Just as important, policy action has accompanied the renewed talk. A few examples:
In addition to holding hearings on regulatory burden, members of Congress have continued to steadily advance several bills, putting many of ICBA’s major Plan for Prosperity regulatory relief measures in line to become law possibly this year or next.
Federal Reserve Chair Janet Yellen and Gov. Daniel Tarullo, who heads up the Fed’s supervision, called for a more proportionally tiered regulatory framework specifically to ease excessive burdens on community banks. Yellen pledged further action by the Fed, while also backing other ICBA priorities, such as ensuring the Financial Accounting Standards Board’s “expected loss” accounting proposal does not yoke community banks with complex modeling processes.
A chorus of members of Congress and others has been urging President Obama to appoint a Federal Reserve governor with firsthand community banking knowledge or experience. Lawmakers are debating whether to require such experience on the board.
After releasing a study on industry consolidation and community banks, the FDIC began issuing a separate set of community banking statistics as part of its quarterly industry reports, a move recognizing how overall industrywide statistics can obscure and misrepresent the vastly different operating realities of megabanks and community banks.

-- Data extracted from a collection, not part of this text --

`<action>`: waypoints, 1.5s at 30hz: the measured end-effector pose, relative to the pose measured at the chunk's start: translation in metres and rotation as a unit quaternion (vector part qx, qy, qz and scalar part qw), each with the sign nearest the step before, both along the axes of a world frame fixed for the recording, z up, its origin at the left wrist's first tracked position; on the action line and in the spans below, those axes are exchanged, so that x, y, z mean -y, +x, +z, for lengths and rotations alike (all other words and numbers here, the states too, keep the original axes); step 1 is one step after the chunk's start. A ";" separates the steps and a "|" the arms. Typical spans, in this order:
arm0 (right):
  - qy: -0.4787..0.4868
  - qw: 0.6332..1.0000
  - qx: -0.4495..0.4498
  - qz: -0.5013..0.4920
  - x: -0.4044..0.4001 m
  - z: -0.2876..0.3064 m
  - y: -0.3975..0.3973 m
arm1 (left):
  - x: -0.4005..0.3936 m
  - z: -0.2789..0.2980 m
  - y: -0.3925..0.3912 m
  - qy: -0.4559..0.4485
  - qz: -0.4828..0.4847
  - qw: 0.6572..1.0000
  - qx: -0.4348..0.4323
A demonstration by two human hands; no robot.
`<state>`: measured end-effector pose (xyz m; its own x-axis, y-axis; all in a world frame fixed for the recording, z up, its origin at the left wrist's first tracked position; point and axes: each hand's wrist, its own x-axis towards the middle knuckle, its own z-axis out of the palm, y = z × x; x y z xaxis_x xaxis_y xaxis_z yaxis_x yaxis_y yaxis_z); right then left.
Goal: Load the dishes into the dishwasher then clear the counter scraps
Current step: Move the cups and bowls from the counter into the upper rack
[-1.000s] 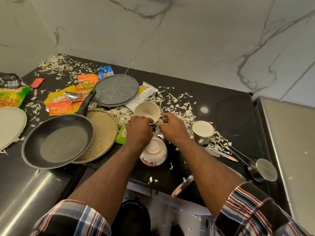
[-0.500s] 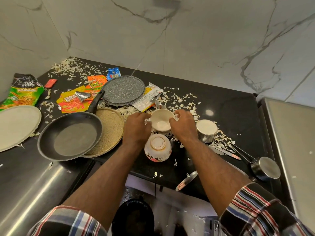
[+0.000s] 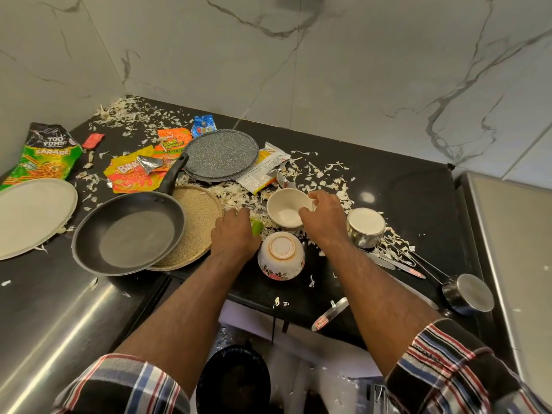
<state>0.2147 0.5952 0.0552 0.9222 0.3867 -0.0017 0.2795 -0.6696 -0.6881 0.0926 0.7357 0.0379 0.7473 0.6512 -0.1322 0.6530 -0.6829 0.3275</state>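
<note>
My right hand (image 3: 324,221) grips the right rim of an upright cream bowl (image 3: 285,209), thumb inside it. My left hand (image 3: 236,236) rests knuckles-up just left of that bowl, over a small green thing (image 3: 257,227); its fingertips are hidden. A floral bowl (image 3: 280,259) stands upside down between my wrists. To the right a steel cup (image 3: 366,227) is also overturned. A black frying pan (image 3: 128,234) lies partly on a brown plate (image 3: 195,216). Behind them sits a grey speckled plate (image 3: 221,153), and a cream plate (image 3: 30,216) lies at far left.
White peel scraps (image 3: 325,177) and snack wrappers (image 3: 131,174) litter the black counter (image 3: 418,189). Knives (image 3: 330,313), spoons (image 3: 397,262) and a small steel saucepan (image 3: 467,294) lie at the front right. A black bin (image 3: 233,380) stands below; steel surfaces flank both sides.
The cream bowl was held in both hands; now my left hand has let go and moved left and down toward the green thing. My right hand keeps the bowl's rim.
</note>
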 end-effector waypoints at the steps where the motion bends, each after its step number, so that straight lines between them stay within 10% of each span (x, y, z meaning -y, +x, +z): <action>1: -0.001 1.000 0.002 -0.001 0.000 0.000 0.000 | -0.001 -0.001 0.000 -0.001 0.001 1.000 -0.002; 9: 0.003 1.000 0.004 -0.005 -0.002 0.002 0.003 | -0.017 0.016 0.004 -0.134 0.058 0.975 0.167; 19: 0.037 0.999 0.030 0.025 -0.005 0.008 0.002 | -0.010 0.033 0.003 -0.517 0.244 0.756 0.320; 26: 0.058 0.982 -0.026 0.177 -0.033 0.020 -0.014 | -0.013 0.024 0.007 -0.553 0.266 0.719 0.325; 36: -0.095 0.995 -0.038 -0.015 0.002 0.003 0.021 | -0.017 0.017 0.012 -0.588 0.282 0.683 0.328; 45: 0.055 0.993 -0.082 -0.072 -0.003 0.009 0.027 | -0.016 0.020 0.015 -0.616 0.281 0.659 0.329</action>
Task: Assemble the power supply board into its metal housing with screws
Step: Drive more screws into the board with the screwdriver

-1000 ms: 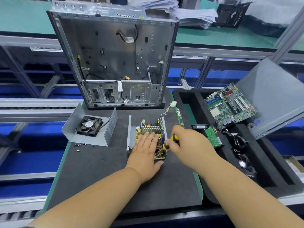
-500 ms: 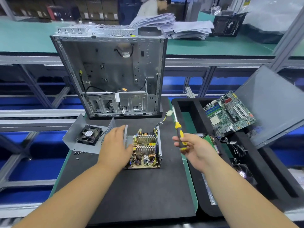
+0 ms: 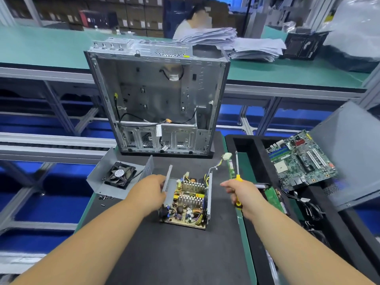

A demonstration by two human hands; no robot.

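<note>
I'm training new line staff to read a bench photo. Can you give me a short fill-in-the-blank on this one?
1. The right hand holds a ____ with a yellow handle.
2. The left hand grips the metal housing of the ____ board.
3. The cooling fan lies to the ____ of that housing.

Missing words: screwdriver; power supply; left

Left hand [image 3: 151,191] gripping metal housing [image 3: 167,183] wall, power supply board [image 3: 188,204] inside, right hand [image 3: 244,195] holding screwdriver [image 3: 237,177]
</note>
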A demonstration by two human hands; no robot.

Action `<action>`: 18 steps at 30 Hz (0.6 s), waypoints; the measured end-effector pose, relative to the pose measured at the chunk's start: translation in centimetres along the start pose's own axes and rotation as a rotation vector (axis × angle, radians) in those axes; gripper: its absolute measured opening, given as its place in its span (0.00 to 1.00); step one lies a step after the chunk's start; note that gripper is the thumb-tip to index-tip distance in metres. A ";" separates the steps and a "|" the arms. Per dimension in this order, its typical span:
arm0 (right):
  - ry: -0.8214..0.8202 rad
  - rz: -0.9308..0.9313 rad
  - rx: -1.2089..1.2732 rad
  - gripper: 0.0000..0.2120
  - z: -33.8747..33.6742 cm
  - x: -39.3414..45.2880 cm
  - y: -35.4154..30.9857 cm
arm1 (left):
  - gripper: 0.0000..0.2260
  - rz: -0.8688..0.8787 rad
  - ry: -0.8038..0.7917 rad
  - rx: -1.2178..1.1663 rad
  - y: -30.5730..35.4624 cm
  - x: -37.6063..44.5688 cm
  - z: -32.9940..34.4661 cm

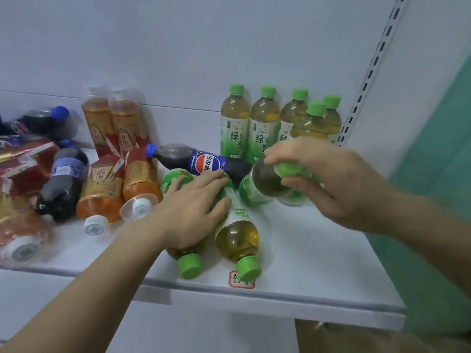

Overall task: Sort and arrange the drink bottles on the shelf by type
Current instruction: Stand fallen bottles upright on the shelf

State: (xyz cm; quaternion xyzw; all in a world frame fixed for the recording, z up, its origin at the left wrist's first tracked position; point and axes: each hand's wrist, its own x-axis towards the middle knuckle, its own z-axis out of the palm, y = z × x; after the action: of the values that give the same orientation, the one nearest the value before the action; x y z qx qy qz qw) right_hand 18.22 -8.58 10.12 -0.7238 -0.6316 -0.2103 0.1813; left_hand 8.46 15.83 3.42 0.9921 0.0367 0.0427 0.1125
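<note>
Several green tea bottles with green caps stand upright at the back right of the white shelf. My right hand grips the neck of a tilted green tea bottle just in front of them. My left hand lies palm down over two green tea bottles lying on their sides, one with its cap toward the front edge, the other mostly hidden under the hand. A Pepsi bottle lies on its side behind my left hand.
At the left, orange tea bottles and dark cola bottles lie in a jumble, with two orange tea bottles standing behind. A red-outlined label marks the front edge. A slotted upright rail bounds the right side.
</note>
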 end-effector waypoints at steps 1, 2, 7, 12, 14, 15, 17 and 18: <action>0.012 0.035 -0.030 0.13 -0.6 1.5 0.2 | 0.33 0.005 -0.003 0.006 0.2 0.0 0.0; 0.015 0.072 -0.068 0.12 -0.9 3.1 0.6 | 0.31 0.011 -0.008 0.015 0.3 0.1 0.0; -0.133 0.284 -0.241 0.09 -0.7 9.7 3.5 | 0.27 0.040 -0.012 0.026 0.5 0.5 0.0; -0.175 0.281 -0.301 0.10 -1.2 10.5 3.6 | 0.26 0.042 0.027 -0.015 0.2 0.6 0.1; -0.090 0.256 -0.277 0.11 -0.9 9.3 2.8 | 0.26 0.047 0.049 -0.066 -0.1 0.7 0.0; -0.032 0.243 -0.267 0.12 -0.7 8.5 2.1 | 0.26 0.062 0.062 -0.107 -0.4 0.7 -0.1; 0.096 0.233 -0.257 0.16 -0.1 6.2 0.2 | 0.25 0.132 0.099 -0.234 -1.4 0.5 -0.6; 0.164 0.234 -0.226 0.17 0.3 4.7 -1.0 | 0.25 0.182 0.120 -0.291 -2.0 0.3 -0.8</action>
State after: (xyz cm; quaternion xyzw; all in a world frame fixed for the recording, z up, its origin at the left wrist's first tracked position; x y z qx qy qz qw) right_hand 17.79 -4.39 12.36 -0.7886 -0.4987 -0.3157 0.1727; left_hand 8.55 18.02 3.75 0.9601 -0.0532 0.1169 0.2483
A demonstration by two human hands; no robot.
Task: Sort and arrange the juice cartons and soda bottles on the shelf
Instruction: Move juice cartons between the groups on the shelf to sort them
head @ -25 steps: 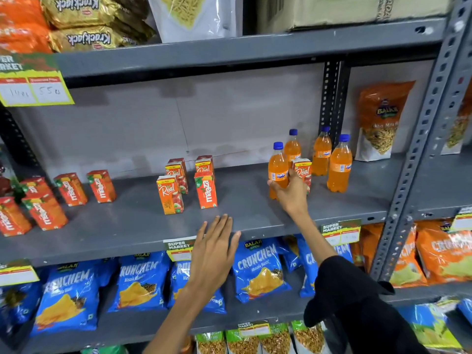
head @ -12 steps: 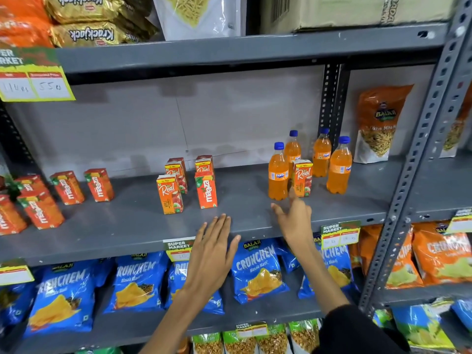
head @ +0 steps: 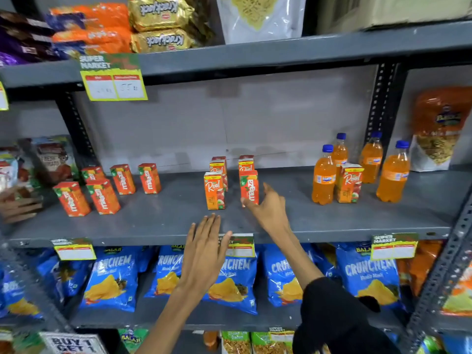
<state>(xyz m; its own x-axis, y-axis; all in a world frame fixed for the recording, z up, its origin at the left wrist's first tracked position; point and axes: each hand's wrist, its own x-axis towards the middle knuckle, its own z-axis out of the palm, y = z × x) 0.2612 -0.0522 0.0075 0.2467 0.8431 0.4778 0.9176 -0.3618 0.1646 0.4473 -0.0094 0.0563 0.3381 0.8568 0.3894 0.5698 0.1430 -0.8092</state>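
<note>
Nearest, at the shelf (head: pixel 163 226) front edge: left hand (head: pixel 204 251) flat, open, empty. Just beyond, right hand (head: pixel 268 210) open, fingers touching a Maaza carton (head: pixel 249 186), not gripping. Sorting partly done: Maaza cartons (head: pixel 102 190) grouped at left end, mixed cartons mid-shelf, one Real carton (head: pixel 348 183) stranded among soda bottles (head: pixel 393 175) toward right end.

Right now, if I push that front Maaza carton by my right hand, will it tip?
Probably: the Maaza carton stands upright, tall and narrow, so a high push may topple it. It looks rigid and light. The right hand is open beside it.
</note>
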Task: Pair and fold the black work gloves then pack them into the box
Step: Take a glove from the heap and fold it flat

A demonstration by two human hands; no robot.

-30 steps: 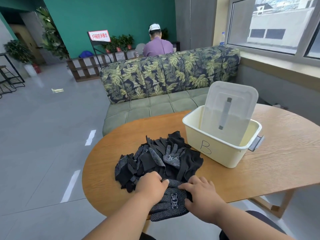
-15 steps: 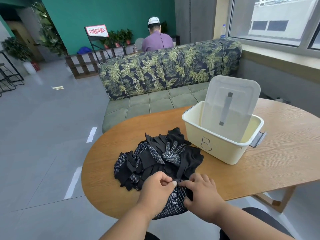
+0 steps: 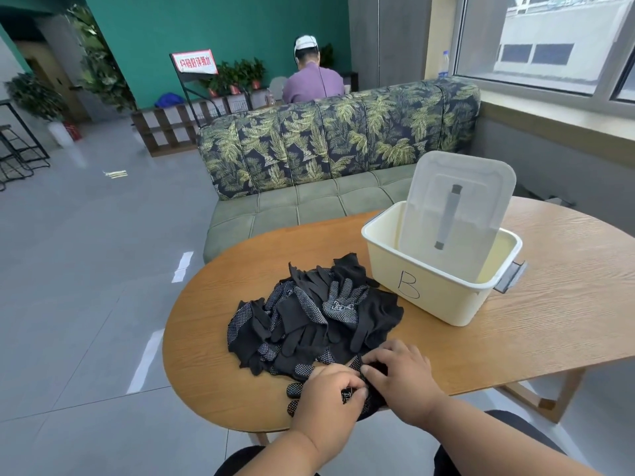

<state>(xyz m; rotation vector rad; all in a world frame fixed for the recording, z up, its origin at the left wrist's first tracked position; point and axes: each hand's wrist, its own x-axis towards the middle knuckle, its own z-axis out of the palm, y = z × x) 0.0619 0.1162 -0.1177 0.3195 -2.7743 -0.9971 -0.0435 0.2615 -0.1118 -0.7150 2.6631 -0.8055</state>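
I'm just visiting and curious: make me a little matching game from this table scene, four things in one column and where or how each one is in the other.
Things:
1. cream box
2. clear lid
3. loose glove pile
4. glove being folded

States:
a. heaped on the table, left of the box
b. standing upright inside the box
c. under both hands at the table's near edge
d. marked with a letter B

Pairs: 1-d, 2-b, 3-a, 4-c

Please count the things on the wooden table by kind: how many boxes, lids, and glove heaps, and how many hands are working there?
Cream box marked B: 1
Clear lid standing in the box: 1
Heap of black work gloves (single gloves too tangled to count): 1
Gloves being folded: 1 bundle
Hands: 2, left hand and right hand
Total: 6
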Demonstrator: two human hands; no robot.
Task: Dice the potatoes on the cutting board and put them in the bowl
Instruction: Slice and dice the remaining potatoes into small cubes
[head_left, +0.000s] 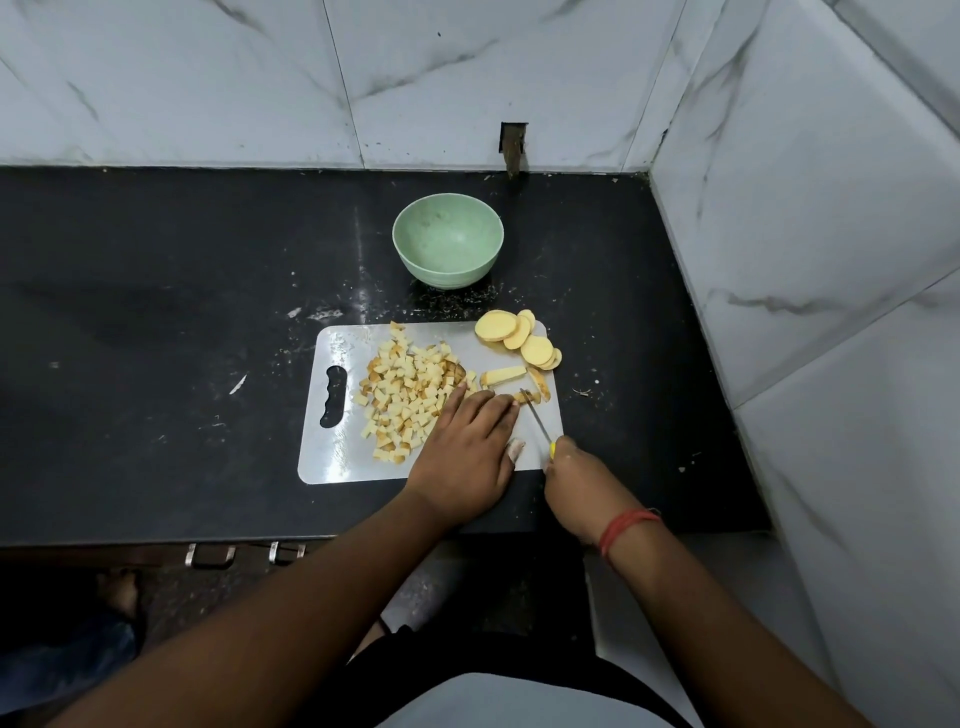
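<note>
I see the left hand (464, 451) flat, fingers straight, pressing potato strips (521, 397) on the cutting board (332, 457). Right hand (573, 480) grips the knife (536, 417), blade on the strips. Diced pile (408, 392) left of them, slices (519, 338) at the far right corner, green bowl (448, 240) beyond the board

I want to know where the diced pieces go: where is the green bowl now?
In the head view, the green bowl stands on the black counter, just beyond the cutting board's far edge, near the back wall.
</note>
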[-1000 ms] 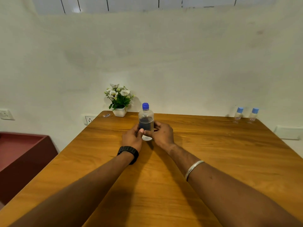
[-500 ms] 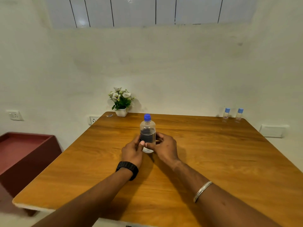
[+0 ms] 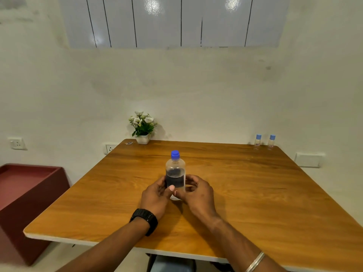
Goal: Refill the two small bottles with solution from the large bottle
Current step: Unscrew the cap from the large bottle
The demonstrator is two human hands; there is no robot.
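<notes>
The large clear bottle point(image 3: 175, 169) with a blue cap stands upright near the middle of the wooden table point(image 3: 255, 193), partly filled with dark-looking liquid. My left hand point(image 3: 156, 195) wraps its lower left side and my right hand point(image 3: 196, 193) cups its lower right side; both touch the bottle. Two small clear bottles with blue caps, one point(image 3: 258, 141) beside the other point(image 3: 271, 142), stand capped at the table's far right corner, well away from my hands.
A white pot of white flowers point(image 3: 143, 127) sits at the table's far left edge by the wall. A dark red cabinet point(image 3: 25, 197) stands left of the table. Wall sockets point(image 3: 110, 148) are behind the table's left corner.
The view has pulled back and tilted up, so the table's near edge now shows. My hands stay around the large bottle, which has not visibly moved on the table.
</notes>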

With outspoken and enthusiastic support from the president, a California community banker, Maria Contreras-Sweet, was appointed to lead the Small Business Administration.
These milestones didn’t occur by happenstance. They reflect a broad appreciation for community banks, a result of persistent advocacy work over many months and years by tenacious community bankers. They also signal our industry’s real, concrete progress overall in Washington and, most important, the significant victories that we’re close to achieving.
While riding a rolling freight train it can be hard to distinguish the forest from the trees. Depending on your perspective, the scenery easily blurs together. It’s too easy to lose sight of our collective progress—and your bank’s progress—amid the daily rush, tumult and focus of promoting and defending our industry’s immediate and long-range interests as we do. And it’s more challenging still that our greatest issues—cutting regulatory overkill, expanding tiered regulation and reining back too-big-to-fail—are intertwined. None can be fully and sufficiently addressed without also fixing the others, yet these complex issues must often be dealt with separately through piecemeal policymaking.
Despite these challenges, this train is rolling with steady and undeniable momentum. So don’t lose the forest for the trees. Don’t forget how we defeated Wal-Mart. Remember how we achieved asset-based FDIC assessments. Keep an eye on the horizon. If we stay on our task, we’ll arrive at our destination before you know it.